A Rapid Phylogenetic Tree Building Pipeline.

'Seed' Sequences --> Search DB --> Alignment --> Masking --> Phylogenetic Tree Reconstruction (+-> SVG/PDF Tree Images --> Taxon Annotation)

This package is intended to create a set of "pilot" trees, from a given a set of initial 'seed' amino acid sequences. It is separated into main two components:

  1. orchard
  2. orchard_accessories

The first program is responsible for all of the essential tree building stages, requiring as input:

  1. a set of amino acid sequences contained in a FASTA file,
  2. a list of taxon IDs from an orchardDB database,
  3. a parameters file to set the options for each stage/sub-program.

The second program is responsible for all the annotation of the trees. It will convert the computer-readable accessions from the orchardDB back to their original accessions and taxon names. Currently, it can also draw PDF and SVG trees providing Dendroscope and Inkscape have been installed. Eventually it will also annotate PFAM domains onto the PDFs.

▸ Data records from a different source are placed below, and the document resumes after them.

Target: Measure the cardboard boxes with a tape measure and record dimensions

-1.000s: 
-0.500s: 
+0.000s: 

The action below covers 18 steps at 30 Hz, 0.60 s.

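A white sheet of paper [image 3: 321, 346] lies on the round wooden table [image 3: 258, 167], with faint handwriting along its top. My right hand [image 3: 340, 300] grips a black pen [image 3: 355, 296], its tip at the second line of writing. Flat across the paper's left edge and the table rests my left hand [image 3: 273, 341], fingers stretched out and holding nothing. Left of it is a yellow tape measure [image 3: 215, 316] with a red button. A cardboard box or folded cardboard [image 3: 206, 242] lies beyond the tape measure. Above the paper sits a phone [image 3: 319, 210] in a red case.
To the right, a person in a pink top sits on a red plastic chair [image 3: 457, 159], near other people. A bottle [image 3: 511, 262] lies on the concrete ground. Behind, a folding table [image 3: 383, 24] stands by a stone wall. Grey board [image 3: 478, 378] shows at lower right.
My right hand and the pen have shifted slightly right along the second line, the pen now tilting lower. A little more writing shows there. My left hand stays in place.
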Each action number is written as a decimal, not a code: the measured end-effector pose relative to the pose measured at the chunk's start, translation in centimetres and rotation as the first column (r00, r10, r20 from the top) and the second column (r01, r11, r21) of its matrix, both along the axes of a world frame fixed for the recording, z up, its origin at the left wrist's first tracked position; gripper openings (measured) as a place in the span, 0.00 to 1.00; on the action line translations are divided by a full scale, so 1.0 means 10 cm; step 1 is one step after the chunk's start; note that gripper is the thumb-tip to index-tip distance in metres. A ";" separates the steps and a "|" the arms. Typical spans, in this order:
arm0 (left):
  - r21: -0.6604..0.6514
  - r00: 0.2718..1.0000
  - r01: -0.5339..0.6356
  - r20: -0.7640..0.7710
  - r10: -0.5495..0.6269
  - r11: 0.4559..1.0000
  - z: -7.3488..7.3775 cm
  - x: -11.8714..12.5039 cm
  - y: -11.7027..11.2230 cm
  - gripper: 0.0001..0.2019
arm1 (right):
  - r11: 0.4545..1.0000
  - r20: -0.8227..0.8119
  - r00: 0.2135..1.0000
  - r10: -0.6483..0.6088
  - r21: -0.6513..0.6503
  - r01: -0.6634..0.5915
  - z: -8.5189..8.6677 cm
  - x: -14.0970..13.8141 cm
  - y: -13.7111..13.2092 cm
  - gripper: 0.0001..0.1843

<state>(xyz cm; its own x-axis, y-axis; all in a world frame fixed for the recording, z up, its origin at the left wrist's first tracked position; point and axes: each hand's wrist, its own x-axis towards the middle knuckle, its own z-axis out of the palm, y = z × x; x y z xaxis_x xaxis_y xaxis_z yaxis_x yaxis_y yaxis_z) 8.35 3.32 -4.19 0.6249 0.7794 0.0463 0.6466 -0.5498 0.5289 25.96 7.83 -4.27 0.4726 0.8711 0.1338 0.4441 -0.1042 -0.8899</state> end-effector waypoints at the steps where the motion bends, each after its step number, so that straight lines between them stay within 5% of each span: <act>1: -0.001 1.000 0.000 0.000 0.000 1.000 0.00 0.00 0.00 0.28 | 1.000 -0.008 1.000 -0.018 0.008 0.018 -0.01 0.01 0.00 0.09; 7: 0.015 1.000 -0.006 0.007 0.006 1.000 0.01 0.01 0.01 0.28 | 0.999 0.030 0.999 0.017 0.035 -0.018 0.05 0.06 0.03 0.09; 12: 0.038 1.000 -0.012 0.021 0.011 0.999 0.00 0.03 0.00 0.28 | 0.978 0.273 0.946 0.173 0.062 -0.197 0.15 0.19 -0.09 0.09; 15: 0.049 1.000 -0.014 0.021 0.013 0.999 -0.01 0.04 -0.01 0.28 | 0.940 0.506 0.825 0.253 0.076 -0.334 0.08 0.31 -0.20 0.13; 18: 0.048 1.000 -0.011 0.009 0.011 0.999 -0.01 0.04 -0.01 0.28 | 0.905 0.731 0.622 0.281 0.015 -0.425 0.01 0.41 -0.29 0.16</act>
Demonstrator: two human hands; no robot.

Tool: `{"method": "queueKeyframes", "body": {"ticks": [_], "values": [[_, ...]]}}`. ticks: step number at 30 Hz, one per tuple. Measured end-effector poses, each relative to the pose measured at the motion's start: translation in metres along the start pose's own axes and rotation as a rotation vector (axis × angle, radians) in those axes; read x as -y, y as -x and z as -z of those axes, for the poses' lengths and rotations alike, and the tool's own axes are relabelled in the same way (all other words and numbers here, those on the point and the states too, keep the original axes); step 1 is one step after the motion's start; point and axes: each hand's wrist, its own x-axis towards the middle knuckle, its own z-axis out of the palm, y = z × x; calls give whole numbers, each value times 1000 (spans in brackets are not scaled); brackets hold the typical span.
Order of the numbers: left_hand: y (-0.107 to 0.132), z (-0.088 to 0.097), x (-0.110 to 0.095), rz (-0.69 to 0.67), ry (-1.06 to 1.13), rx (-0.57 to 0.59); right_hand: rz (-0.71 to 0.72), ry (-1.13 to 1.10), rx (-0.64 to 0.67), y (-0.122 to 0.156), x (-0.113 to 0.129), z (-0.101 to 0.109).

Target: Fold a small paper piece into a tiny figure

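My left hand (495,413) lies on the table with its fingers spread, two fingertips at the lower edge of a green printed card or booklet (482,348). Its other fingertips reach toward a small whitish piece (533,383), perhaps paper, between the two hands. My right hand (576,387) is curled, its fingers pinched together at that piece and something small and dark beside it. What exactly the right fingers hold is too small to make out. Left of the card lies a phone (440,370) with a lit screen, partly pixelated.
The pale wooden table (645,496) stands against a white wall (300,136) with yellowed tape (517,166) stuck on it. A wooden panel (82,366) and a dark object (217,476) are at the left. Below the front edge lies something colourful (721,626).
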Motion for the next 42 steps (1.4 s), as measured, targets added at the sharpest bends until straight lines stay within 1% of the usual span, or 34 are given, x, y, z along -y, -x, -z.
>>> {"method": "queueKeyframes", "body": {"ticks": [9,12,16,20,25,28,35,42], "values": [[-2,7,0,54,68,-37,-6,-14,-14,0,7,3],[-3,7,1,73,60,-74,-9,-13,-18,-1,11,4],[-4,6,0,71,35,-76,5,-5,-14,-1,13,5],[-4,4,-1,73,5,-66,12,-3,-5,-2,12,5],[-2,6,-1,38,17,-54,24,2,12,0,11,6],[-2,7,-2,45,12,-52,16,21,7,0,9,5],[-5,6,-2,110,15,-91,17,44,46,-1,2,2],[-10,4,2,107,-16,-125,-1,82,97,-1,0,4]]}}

This package relies on an orchardDB database. There are several to choose from or you can build your own.

[Insert Schematic]

Continue below to:

Installation

The set of dependencies for the 'orchard' program can mostly be installed via conda. Dependencies for 'orchard_accessories', especially to produce PDF/SVG trees, may require some extra steps for dependencies outside of conda.

Easy Steps

This is the minimal setup that assumes you want to run the 'orchard' script with default programs, and the basics of the 'orchard_accessories' script (e.g. no PDF/SVG output).

orchardDB

Please set up an orchardDB from here. You may like to use our cider DB to start with, or build your own.

Conda

conda create -n orchard
conda activate orchard
conda install -c bioconda blast=2.11.0 mafft trimal fasttree perl-bioperl perl-io-prompt

Advanced Steps

See below...

Program Execution

As mentioned previously the 'orchard' package is separated in to two components:

  1. orchard
  2. orchard_accessories

orchard

This program is responsible for all of the essential tree building stages, requiring as input:

  1. a set of amino acid sequences contained in a FASTA file,
  2. a list of taxon IDs from an orchardDB database,
  3. a parameters file to set the options for each stage/sub-program.
Usage: orchard -i seqs.fasta -t taxa.txt -p params.yaml -s -a -m -x

Required Parameters
	-i <sequences.fasta>	Input Sequences in FASTA Format
	-t <taxa_list.txt>	List of orchardDB Taxa IDs
	-p <parameters.yaml>	Parameters File in YAML Format
Optional Parameters
	-s	Run Searches e.g. BLASTp
	-a	Run Alignments e.g. MAFFT
	-m	Run Masking e.g trimAl
	-x	Run Trees e.g FastTree2

orchard_accessories

This program is responsible for all the annotation of the trees. It will convert the computer-readable accessions from the orchardDB back to their original accessions and taxon names. Currently, it can also draw PDF and SVG trees providing Dendroscope and Inkscape have been installed. Eventually it will also annotate PFAM domains onto the PDFs.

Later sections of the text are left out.